ACTIVITY: Your task is to copy every line of this material exactly.

DATA BELOW:

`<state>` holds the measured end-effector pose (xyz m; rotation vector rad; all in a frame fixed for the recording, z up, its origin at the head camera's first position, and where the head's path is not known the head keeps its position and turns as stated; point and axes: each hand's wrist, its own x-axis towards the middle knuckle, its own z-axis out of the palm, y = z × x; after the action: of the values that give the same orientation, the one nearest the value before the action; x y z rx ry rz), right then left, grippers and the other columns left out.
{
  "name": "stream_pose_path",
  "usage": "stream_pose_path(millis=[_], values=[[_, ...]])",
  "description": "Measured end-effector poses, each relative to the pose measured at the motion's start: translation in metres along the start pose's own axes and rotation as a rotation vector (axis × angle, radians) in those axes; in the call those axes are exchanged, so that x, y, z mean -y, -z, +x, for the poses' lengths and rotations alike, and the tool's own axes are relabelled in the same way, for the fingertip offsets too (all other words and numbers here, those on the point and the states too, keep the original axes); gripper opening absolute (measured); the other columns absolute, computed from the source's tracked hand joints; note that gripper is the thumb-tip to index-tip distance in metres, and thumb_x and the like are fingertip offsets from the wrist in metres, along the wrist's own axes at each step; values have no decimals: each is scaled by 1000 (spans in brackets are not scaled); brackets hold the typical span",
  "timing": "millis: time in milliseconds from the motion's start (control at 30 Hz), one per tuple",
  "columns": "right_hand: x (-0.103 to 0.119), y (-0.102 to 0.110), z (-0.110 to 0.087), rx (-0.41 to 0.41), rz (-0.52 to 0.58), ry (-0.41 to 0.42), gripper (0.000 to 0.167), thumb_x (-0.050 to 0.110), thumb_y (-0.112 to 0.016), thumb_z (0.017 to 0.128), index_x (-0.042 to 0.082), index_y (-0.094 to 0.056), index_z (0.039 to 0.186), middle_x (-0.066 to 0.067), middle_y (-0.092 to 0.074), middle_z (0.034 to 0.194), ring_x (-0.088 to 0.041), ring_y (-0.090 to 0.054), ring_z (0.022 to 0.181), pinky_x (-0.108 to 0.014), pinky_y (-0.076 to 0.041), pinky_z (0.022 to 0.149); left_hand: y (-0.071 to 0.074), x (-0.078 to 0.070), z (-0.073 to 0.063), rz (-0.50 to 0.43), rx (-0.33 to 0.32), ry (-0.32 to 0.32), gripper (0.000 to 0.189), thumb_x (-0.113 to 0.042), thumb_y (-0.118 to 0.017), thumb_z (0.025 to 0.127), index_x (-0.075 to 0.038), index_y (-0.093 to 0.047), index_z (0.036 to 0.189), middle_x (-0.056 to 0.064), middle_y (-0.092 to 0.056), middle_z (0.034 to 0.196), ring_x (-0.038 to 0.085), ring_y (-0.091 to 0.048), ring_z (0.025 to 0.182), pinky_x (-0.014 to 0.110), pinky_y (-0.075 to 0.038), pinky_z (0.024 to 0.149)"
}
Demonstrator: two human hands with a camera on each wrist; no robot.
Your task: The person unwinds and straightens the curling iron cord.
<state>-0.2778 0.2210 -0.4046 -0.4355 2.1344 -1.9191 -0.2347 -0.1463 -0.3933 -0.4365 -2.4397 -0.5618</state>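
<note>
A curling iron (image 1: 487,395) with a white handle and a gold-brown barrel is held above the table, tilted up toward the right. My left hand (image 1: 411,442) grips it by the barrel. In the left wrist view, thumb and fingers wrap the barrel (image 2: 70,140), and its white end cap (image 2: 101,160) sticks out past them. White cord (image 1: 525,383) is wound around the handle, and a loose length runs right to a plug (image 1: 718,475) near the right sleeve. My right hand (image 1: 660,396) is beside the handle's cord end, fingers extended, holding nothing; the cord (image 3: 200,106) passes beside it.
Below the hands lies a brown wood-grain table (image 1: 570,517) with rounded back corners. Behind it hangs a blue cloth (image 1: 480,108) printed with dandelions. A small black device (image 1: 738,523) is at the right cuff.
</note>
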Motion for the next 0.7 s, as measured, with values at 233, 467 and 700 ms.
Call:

WRITTEN REPLY:
`<state>` holds the measured end-effector pose (xyz m; rotation vector rad; all in a frame fixed for the recording, z up, its origin at the head camera's first position, and where the head's path is not known the head keeps its position and turns as stated; point and axes: each hand's wrist, its own x-axis towards the middle knuckle, its own z-axis out of the palm, y = z × x; after the action: of the values that give the same orientation, the one nearest the value before the action; x y z rx ry rz), right then left, grippers and the other columns left out.
{
  "name": "stream_pose_path",
  "usage": "stream_pose_path(millis=[_], values=[[_, ...]])",
  "description": "Measured end-effector poses, each relative to the pose measured at the motion's start: translation in metres along the start pose's own axes and rotation as a rotation vector (axis × angle, radians) in those axes; in the call those axes are exchanged, so that x, y, z mean -y, -z, +x, for the poses' lengths and rotations alike, and the tool's own axes are relabelled in the same way, for the fingertip offsets too (all other words and numbers here, those on the point and the states too, keep the original axes); gripper opening absolute (measured); the other columns absolute, computed from the source's tracked hand joints; note that gripper is the thumb-tip to index-tip distance in metres, and thumb_x and the like are fingertip offsets from the wrist in metres, along the wrist's own axes at each step; values have no decimals: each is scaled by 1000 (spans in brackets are not scaled); brackets hold the typical span",
  "timing": "millis: time in milliseconds from the motion's start (control at 30 Hz), one per tuple",
  "columns": "right_hand: x (-0.103 to 0.119), y (-0.102 to 0.110), z (-0.110 to 0.087), rx (-0.41 to 0.41), rz (-0.52 to 0.58), ry (-0.41 to 0.42), gripper (0.000 to 0.167), thumb_x (-0.050 to 0.110), thumb_y (-0.112 to 0.016), thumb_z (0.017 to 0.128), index_x (-0.042 to 0.082), index_y (-0.094 to 0.056), index_z (0.039 to 0.186), middle_x (-0.066 to 0.067), middle_y (-0.092 to 0.074), middle_z (0.034 to 0.194), ring_x (-0.088 to 0.041), ring_y (-0.090 to 0.054), ring_z (0.022 to 0.181), pinky_x (-0.108 to 0.014), pinky_y (-0.076 to 0.041), pinky_z (0.022 to 0.149); left_hand: y (-0.071 to 0.074), x (-0.078 to 0.070), z (-0.073 to 0.063), rz (-0.50 to 0.43), rx (-0.33 to 0.32), ry (-0.32 to 0.32), gripper (0.000 to 0.189), thumb_x (-0.113 to 0.042), thumb_y (-0.118 to 0.017), thumb_z (0.025 to 0.127), index_x (-0.075 to 0.038), index_y (-0.093 to 0.047), index_z (0.036 to 0.189), middle_x (-0.056 to 0.064), middle_y (-0.092 to 0.056), middle_z (0.034 to 0.196), ring_x (-0.038 to 0.085), ring_y (-0.091 to 0.048), ring_z (0.025 to 0.182), pinky_x (-0.014 to 0.110), pinky_y (-0.075 to 0.038), pinky_z (0.024 to 0.149)"
}
Demonstrator: two human hands with a camera on each wrist; no robot.
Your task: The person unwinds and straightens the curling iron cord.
<state>-0.2778 0.2210 -0.4046 -0.4355 2.1344 -1.9191 -0.2347 -0.1463 -0.3933 -0.4365 -2.4397 -0.5618</state>
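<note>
A curling iron (image 1: 487,395) with a white handle and a gold-brown barrel is held above the table, tilted up toward the right. My left hand (image 1: 411,442) grips it by the barrel. In the left wrist view, thumb and fingers wrap the barrel (image 2: 70,140), and its white end cap (image 2: 101,160) sticks out past them. White cord (image 1: 525,383) is wound around the handle, and a loose length runs right to a plug (image 1: 718,475) near the right sleeve. My right hand (image 1: 660,396) is beside the handle's cord end, fingers extended, holding nothing; the cord (image 3: 200,106) passes beside it.
Below the hands lies a brown wood-grain table (image 1: 570,517) with rounded back corners. Behind it hangs a blue cloth (image 1: 480,108) printed with dandelions. A small black device (image 1: 738,523) is at the right cuff.
</note>
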Motion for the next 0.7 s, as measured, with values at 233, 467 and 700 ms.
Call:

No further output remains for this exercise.